WORK TASK
Begin with the first line of the listing and quote every line through the one containing "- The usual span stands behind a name"; give only those lines.

SUPPLIED MATERIAL
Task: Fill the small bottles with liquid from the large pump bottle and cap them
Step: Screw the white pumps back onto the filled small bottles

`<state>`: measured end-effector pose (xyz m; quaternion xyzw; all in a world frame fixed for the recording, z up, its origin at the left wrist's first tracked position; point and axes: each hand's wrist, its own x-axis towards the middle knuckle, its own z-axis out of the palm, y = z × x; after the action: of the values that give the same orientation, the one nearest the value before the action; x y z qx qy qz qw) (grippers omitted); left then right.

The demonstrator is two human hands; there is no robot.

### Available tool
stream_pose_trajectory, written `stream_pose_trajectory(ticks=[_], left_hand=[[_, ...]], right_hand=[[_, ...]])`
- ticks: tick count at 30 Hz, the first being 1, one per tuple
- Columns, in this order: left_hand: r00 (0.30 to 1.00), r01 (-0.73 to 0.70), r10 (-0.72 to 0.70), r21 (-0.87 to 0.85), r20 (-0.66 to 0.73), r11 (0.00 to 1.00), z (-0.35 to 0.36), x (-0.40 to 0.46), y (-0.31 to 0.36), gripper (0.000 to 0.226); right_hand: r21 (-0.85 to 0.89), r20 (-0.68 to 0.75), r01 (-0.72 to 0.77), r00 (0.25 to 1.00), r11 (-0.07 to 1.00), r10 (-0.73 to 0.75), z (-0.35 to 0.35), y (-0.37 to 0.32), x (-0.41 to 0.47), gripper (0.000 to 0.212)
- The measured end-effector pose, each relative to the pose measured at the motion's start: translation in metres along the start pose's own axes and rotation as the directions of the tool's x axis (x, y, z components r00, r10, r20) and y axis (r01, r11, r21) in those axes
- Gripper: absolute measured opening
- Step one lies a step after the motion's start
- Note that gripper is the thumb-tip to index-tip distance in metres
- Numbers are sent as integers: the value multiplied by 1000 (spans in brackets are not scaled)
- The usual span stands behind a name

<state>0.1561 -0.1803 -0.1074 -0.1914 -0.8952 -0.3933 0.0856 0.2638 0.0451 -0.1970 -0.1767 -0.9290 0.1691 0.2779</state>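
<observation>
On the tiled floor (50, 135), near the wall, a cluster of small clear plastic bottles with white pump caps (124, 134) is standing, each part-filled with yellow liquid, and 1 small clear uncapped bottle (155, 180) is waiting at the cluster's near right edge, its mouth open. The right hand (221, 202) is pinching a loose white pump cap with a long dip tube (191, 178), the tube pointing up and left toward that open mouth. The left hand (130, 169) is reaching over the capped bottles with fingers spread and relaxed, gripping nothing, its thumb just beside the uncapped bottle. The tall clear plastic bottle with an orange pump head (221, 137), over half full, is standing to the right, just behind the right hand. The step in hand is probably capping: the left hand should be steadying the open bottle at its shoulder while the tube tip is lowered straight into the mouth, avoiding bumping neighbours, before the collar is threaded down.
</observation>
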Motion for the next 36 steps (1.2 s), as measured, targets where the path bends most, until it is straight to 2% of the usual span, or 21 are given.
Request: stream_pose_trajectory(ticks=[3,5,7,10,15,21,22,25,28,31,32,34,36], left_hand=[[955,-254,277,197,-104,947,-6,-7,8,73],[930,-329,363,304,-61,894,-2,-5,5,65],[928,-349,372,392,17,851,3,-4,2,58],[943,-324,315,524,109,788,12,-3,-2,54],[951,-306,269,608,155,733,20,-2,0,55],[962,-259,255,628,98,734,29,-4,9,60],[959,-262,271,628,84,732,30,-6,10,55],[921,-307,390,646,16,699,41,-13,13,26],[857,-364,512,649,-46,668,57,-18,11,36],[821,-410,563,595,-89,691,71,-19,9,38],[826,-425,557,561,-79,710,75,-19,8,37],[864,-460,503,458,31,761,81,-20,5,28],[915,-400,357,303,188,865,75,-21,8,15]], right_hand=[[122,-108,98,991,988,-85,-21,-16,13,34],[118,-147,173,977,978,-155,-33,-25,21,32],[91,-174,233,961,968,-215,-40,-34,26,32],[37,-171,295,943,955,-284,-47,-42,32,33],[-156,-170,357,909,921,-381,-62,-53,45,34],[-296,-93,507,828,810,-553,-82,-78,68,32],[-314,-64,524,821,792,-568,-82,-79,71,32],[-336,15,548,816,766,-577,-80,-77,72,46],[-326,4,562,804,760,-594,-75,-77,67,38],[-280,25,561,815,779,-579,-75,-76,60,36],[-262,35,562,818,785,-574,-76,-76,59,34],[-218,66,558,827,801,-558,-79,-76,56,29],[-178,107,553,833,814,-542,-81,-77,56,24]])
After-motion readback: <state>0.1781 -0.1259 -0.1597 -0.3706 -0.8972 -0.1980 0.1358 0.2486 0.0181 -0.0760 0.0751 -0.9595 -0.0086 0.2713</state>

RESPONSE AREA
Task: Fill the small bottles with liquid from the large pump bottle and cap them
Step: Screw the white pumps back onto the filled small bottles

`<state>`: measured end-effector pose (xyz m; quaternion xyzw; all in a world frame fixed for the recording, z up, its origin at the left wrist's first tracked position; point and axes: each hand's wrist, its own x-axis towards the middle knuckle, its own z-axis out of the palm, y = z × x; after the action: of the values that give the same orientation, the one nearest the value before the action; x y z qx qy qz qw) (grippers omitted); left then right.

The demonstrator is two human hands; there is no robot.

### Available tool
stream_pose_trajectory, written `stream_pose_trajectory(ticks=[_], left_hand=[[_, ...]], right_hand=[[_, ...]])`
- ticks: tick count at 30 Hz, the first being 1, one per tuple
- Columns, in this order: left_hand: r00 (0.30 to 1.00), r01 (-0.73 to 0.70), r10 (-0.72 to 0.70), r21 (-0.87 to 0.85), r20 (-0.66 to 0.73), r11 (0.00 to 1.00), z (-0.35 to 0.36), x (-0.40 to 0.46), y (-0.31 to 0.36), gripper (0.000 to 0.226); right_hand: r21 (-0.85 to 0.89), r20 (-0.68 to 0.75), r01 (-0.72 to 0.77), r00 (0.25 to 1.00), r11 (-0.07 to 1.00), r10 (-0.73 to 0.75), z (-0.35 to 0.35), y (-0.37 to 0.32), x (-0.41 to 0.47), gripper (0.000 to 0.212)
- The measured end-effector pose, each relative to the pose measured at the motion's start: translation in metres along the start pose's own axes and rotation as the directions of the tool's x axis (x, y, z components r00, r10, r20) and y axis (r01, r11, r21) in those axes
- Gripper: absolute measured opening
- Step one lies a step after the motion's start
- Note that gripper is the thumb-tip to index-tip distance in metres
- Numbers are sent as integers: the value multiplied by 1000 (spans in brackets are not scaled)
- The usual span stands behind a name

The response to the exercise is now complete.